## [Problem description]
Below are lines of data, and only some are wanted. Please repeat exactly those from the line that has "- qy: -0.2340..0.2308" through the line that has "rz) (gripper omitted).".

(Data entries)

····················

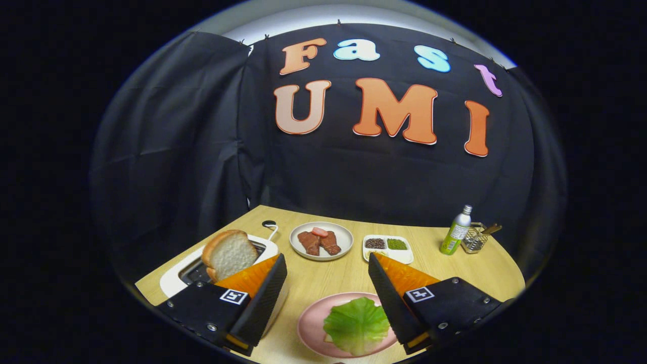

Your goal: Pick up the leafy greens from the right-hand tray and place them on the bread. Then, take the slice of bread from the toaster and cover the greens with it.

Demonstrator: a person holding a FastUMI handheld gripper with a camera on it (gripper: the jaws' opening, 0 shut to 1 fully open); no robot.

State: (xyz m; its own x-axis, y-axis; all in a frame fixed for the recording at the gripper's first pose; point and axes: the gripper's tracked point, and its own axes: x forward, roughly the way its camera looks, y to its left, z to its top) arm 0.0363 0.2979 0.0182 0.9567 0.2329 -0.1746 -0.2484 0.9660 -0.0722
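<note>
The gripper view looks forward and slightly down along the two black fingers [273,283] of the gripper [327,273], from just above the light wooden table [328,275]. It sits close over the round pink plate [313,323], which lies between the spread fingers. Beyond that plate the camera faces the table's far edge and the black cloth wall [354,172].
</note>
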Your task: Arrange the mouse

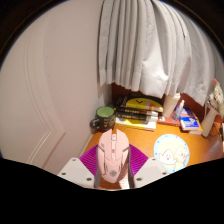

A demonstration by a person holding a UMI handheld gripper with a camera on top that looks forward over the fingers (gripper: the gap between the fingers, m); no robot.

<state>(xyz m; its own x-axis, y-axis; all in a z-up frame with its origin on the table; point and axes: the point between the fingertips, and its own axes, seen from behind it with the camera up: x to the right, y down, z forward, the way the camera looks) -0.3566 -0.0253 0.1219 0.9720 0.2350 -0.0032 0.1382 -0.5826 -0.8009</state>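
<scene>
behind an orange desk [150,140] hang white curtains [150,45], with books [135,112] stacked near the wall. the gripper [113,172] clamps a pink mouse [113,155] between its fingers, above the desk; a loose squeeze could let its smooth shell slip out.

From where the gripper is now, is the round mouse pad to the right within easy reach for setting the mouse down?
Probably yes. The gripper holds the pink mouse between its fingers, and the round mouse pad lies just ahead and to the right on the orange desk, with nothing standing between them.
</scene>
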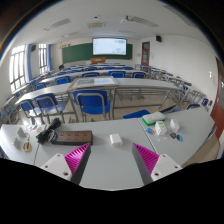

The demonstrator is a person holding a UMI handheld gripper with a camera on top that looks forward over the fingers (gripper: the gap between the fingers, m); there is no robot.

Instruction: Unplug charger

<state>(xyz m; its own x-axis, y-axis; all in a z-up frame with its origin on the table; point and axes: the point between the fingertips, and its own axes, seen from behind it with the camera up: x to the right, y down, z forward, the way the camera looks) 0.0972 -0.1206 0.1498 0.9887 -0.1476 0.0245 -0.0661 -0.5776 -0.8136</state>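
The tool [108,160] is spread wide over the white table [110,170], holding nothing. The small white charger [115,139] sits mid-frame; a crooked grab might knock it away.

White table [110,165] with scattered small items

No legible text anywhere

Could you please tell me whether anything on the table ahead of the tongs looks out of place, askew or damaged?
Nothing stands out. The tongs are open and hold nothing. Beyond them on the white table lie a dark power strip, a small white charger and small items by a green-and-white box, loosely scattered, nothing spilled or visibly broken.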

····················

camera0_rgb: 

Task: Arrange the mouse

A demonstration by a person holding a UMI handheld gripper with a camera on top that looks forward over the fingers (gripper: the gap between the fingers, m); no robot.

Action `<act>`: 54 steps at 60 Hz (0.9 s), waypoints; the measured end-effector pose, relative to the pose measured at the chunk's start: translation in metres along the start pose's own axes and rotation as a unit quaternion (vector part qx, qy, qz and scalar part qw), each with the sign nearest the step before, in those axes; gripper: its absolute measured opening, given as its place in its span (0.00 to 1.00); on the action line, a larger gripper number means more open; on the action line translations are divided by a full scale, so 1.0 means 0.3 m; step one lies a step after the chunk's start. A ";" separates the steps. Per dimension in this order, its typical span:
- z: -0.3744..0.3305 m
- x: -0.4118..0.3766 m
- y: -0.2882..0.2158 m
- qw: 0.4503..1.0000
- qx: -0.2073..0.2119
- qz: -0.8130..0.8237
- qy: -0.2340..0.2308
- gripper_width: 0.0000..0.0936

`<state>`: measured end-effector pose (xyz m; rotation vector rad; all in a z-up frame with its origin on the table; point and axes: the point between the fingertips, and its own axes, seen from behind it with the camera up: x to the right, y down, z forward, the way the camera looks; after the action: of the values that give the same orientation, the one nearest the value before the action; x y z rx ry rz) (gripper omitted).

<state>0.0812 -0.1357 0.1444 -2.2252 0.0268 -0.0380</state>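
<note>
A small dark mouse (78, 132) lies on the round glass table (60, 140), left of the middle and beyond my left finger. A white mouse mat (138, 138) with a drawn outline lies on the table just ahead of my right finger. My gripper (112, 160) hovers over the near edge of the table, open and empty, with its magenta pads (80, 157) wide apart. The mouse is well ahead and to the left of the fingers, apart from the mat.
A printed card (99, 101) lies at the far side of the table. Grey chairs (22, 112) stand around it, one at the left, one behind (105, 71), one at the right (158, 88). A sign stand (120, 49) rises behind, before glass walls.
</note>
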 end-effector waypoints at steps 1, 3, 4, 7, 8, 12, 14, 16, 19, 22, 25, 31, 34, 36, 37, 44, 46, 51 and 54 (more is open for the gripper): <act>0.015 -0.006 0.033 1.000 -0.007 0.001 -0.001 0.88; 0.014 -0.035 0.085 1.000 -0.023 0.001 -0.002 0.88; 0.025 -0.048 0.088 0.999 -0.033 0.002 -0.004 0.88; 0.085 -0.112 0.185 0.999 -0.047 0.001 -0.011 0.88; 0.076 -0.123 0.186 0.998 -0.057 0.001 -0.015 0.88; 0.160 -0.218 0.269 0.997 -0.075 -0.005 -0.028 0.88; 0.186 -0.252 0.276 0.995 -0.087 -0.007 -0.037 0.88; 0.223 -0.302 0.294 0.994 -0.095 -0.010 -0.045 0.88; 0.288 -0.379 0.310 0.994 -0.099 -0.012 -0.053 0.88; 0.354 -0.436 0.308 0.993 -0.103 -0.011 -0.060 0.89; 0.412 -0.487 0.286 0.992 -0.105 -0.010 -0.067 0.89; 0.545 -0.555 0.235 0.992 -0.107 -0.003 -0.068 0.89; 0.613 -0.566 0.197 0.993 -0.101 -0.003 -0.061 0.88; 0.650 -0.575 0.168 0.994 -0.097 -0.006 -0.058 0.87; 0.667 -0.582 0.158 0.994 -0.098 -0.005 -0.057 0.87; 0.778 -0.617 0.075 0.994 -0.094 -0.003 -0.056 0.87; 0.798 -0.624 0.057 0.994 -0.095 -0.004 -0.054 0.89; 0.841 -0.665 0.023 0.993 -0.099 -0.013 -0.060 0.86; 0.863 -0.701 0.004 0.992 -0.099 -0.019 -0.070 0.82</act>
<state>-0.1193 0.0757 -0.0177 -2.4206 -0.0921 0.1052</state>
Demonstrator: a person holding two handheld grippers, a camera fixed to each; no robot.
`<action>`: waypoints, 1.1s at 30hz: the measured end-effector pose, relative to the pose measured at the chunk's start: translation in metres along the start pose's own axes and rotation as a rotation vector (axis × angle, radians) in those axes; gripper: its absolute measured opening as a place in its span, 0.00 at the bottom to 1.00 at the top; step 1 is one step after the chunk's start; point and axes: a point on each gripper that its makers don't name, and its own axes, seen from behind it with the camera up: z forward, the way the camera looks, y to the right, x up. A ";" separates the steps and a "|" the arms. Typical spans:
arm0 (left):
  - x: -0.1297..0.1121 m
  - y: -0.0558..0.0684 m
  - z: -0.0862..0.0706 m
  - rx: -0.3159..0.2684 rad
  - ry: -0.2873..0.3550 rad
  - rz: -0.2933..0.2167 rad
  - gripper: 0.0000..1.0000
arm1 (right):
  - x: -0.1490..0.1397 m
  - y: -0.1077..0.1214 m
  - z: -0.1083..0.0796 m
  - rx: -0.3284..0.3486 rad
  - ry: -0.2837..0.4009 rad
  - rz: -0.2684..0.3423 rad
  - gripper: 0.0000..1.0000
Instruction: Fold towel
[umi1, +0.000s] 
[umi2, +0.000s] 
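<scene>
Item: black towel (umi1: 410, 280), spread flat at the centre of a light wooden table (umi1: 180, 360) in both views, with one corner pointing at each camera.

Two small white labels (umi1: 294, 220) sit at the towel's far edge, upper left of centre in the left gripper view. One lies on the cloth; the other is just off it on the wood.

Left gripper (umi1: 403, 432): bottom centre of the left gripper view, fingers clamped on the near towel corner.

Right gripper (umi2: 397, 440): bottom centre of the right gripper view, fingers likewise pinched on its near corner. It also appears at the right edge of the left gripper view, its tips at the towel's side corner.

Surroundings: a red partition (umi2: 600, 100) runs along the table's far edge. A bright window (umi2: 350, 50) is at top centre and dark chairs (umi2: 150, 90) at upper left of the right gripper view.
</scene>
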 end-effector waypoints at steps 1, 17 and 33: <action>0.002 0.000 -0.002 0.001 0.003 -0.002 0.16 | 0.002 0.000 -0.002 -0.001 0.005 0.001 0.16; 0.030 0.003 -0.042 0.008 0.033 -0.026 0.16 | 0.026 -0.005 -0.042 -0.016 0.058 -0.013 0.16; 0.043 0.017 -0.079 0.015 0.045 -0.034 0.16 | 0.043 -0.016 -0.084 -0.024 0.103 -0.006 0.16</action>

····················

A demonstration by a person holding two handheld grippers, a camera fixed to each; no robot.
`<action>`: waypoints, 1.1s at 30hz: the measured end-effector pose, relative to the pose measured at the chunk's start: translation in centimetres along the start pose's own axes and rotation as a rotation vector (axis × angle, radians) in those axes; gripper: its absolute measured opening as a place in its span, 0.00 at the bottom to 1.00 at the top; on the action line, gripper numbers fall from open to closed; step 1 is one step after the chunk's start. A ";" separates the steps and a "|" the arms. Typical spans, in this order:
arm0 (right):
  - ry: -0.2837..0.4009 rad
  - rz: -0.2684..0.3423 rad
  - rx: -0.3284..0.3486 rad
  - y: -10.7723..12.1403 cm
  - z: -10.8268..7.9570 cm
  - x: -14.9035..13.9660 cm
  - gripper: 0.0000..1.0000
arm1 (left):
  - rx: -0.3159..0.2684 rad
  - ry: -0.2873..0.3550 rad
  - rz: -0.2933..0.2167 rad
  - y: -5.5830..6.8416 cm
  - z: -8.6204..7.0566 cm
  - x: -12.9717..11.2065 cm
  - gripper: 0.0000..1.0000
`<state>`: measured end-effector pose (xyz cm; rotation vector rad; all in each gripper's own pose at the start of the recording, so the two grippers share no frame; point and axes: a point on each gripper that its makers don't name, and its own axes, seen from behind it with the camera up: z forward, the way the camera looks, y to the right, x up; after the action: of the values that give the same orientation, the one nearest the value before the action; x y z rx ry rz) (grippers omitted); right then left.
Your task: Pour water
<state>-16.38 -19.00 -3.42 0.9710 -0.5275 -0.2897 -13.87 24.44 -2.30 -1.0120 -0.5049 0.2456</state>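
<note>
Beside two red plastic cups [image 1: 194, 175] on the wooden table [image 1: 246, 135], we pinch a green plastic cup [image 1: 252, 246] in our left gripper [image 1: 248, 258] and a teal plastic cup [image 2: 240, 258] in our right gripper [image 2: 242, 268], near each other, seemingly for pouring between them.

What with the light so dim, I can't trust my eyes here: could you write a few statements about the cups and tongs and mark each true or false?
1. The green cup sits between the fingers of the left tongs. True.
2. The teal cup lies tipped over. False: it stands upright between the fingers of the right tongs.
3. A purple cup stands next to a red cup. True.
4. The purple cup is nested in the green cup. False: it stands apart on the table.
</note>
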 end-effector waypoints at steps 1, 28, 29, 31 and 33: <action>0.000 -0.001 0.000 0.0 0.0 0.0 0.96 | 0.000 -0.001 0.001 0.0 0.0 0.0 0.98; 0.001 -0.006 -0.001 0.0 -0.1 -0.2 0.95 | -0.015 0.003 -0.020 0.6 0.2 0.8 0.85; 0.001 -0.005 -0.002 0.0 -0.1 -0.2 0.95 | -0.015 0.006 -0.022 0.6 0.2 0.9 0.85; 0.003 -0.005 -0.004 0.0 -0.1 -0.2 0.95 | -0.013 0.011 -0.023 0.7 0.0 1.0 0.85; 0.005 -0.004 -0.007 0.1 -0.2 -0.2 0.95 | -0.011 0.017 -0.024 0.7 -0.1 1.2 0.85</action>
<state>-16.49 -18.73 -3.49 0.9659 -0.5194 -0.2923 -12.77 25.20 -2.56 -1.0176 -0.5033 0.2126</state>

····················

## [Answer to the problem]
- qy: -0.2340..0.2308
- gripper_width: 0.0000..0.0936

`<state>`: measured end-effector pose (xyz m; rotation vector rad; all in a z-up frame with its origin on the table; point and axes: the point between the fingertips, and its own axes, seen from behind it with the camera up: x to the right, y down, z forward, the way the camera looks; after the action: of the values that give the same orientation, the one nearest the value before the action; x y z rx ry rz) (gripper omitted).

For this exercise, nothing more is required.